Task requirements: Word for word, the data below must be repeated in full; no picture is to be included.

Data:

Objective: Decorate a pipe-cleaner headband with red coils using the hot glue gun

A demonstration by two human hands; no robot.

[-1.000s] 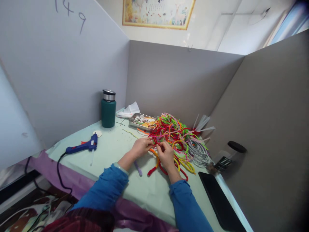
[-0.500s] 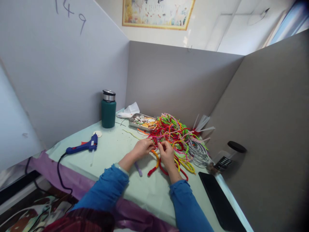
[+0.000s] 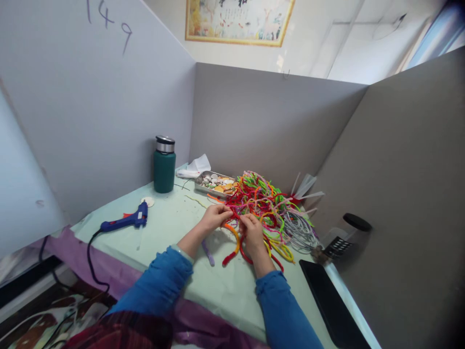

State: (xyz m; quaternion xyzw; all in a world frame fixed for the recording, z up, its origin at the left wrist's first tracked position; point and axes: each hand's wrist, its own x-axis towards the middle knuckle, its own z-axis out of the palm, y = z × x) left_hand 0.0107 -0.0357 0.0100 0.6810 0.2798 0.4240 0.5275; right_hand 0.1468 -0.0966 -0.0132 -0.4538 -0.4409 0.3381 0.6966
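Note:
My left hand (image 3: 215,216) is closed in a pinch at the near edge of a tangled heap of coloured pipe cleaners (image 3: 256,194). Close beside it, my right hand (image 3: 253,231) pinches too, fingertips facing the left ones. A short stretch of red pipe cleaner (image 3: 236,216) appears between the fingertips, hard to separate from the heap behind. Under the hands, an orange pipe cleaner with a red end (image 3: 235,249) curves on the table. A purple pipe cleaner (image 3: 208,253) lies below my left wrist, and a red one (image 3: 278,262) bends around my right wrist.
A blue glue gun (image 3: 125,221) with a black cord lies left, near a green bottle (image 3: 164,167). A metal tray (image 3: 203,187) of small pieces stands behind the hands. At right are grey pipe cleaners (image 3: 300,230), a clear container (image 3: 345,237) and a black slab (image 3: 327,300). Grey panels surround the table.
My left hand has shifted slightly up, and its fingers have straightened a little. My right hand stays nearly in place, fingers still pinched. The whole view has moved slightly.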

Answer to this task:
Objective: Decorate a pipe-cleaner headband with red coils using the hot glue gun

A demonstration by two human hands; no robot.

[-1.000s] 
[-0.500s] 
[+0.000s] 

State: (xyz m; quaternion xyzw; all in a world frame fixed for the recording, z up, its origin at the left wrist's first tracked position; point and axes: each hand's wrist, its own x-axis towards the middle knuckle, its own z-axis out of the palm, y = z × x) left_hand 0.0107 -0.0357 0.0100 0.6810 0.2798 0.4240 0.5275; right_hand 0.1468 -0.0966 -0.0132 -0.4538 -0.4409 0.3381 0.6966
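Note:
My left hand (image 3: 215,216) is closed in a pinch at the near edge of a tangled heap of coloured pipe cleaners (image 3: 256,194). Close beside it, my right hand (image 3: 253,231) pinches too, fingertips facing the left ones. A short stretch of red pipe cleaner (image 3: 236,216) appears between the fingertips, hard to separate from the heap behind. Under the hands, an orange pipe cleaner with a red end (image 3: 235,249) curves on the table. A purple pipe cleaner (image 3: 208,253) lies below my left wrist, and a red one (image 3: 278,262) bends around my right wrist.
A blue glue gun (image 3: 125,221) with a black cord lies left, near a green bottle (image 3: 164,167). A metal tray (image 3: 203,187) of small pieces stands behind the hands. At right are grey pipe cleaners (image 3: 300,230), a clear container (image 3: 345,237) and a black slab (image 3: 327,300). Grey panels surround the table.
My left hand has shifted slightly up, and its fingers have straightened a little. My right hand stays nearly in place, fingers still pinched. The whole view has moved slightly.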

Work on this exercise is now finished.